Apparently the entire family had been chasing this chimera over the generations, which skipped his father (played by Jon Voight), who keeps trying to get him to give up the hunt. May as well try to write on water. After the introductory prologue, we join Ben as he uncovers a ship way up in the arctic, with the help of his geek friend Riley (Bartha) and funded by a wealthy treasure hunter (Bean). While they don't find the big treasure (did you really think they would 10 minutes into this thing?), they do find another clue to its location. Something happens to sever the relationship between Ben and his rich friend, and the hunt is on to see who can grab the big golden ring first.

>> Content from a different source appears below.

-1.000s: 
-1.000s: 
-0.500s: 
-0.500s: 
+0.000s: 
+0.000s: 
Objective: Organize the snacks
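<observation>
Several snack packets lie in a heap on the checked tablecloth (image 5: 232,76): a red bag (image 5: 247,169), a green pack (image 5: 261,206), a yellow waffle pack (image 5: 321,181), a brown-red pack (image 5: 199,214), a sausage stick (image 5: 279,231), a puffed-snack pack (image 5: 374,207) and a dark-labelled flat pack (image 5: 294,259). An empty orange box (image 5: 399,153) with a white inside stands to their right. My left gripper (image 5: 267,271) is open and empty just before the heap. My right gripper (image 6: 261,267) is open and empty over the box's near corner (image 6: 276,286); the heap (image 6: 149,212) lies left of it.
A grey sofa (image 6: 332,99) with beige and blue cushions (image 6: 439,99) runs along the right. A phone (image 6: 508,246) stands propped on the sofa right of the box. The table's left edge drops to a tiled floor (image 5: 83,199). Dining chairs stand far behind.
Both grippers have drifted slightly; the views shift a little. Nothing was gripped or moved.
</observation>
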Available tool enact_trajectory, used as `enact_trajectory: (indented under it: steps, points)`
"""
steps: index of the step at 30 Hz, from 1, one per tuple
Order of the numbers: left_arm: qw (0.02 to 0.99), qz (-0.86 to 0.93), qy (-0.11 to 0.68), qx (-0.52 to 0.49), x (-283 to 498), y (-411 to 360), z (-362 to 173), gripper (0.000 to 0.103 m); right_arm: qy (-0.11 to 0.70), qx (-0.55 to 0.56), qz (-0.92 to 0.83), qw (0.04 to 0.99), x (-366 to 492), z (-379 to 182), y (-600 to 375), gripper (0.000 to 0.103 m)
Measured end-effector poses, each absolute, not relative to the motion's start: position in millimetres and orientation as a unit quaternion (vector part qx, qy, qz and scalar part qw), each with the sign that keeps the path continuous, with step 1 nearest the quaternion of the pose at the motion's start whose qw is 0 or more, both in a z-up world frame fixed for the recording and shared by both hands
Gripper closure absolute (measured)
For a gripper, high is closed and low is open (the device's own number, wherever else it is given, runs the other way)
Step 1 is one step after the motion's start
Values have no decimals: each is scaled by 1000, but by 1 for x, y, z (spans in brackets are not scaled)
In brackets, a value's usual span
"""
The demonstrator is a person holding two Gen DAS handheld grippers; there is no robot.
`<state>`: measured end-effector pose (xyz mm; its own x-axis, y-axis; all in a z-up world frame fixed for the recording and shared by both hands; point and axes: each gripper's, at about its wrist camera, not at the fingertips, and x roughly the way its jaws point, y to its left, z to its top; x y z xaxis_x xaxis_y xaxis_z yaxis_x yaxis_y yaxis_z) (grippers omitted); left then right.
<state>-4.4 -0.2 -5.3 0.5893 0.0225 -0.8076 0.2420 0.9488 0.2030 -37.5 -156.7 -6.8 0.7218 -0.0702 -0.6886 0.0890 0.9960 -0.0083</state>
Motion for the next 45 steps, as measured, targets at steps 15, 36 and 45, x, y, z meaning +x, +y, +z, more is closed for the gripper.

We follow Ben as he tries to piece together clues and travel from location to location. I'm not giving anything away (it's in the trailer) by mentioning that he needs the actual Declaration of Independence. He brings his story to Doctor Abigail Chase (Kruger), who at first doesn't believe him (who would?) but eventually stumbles into his break-in and provides the de rigor female sidekick role required in all these films. And if you can sense a developing romance between the two, pat yourself on the back! Yes, the movie follows traditional Hollywood cliche lines here.
But otherwise there are some nice new touches. The plot moves along briskly, taking no detours, and our hero is just as brave and athletic as you'd expect a young academic to be (he does not shoot a gun, and I particularly enjoyed one scene when he evades one bad guy and sees another coming up and says in exasperation "No!", something any normal person would do, before taking off again).
His geek friend, while a bit whiny and annoying, isn't over the top and is moderately amusing. Kruger as the woman historian does what she can with the role, and Bean is always solid and dependable. All in all a very good entry in the treasure-hunter action genre, and definitely worth a look-see to spend some moderately enjoyable few hours.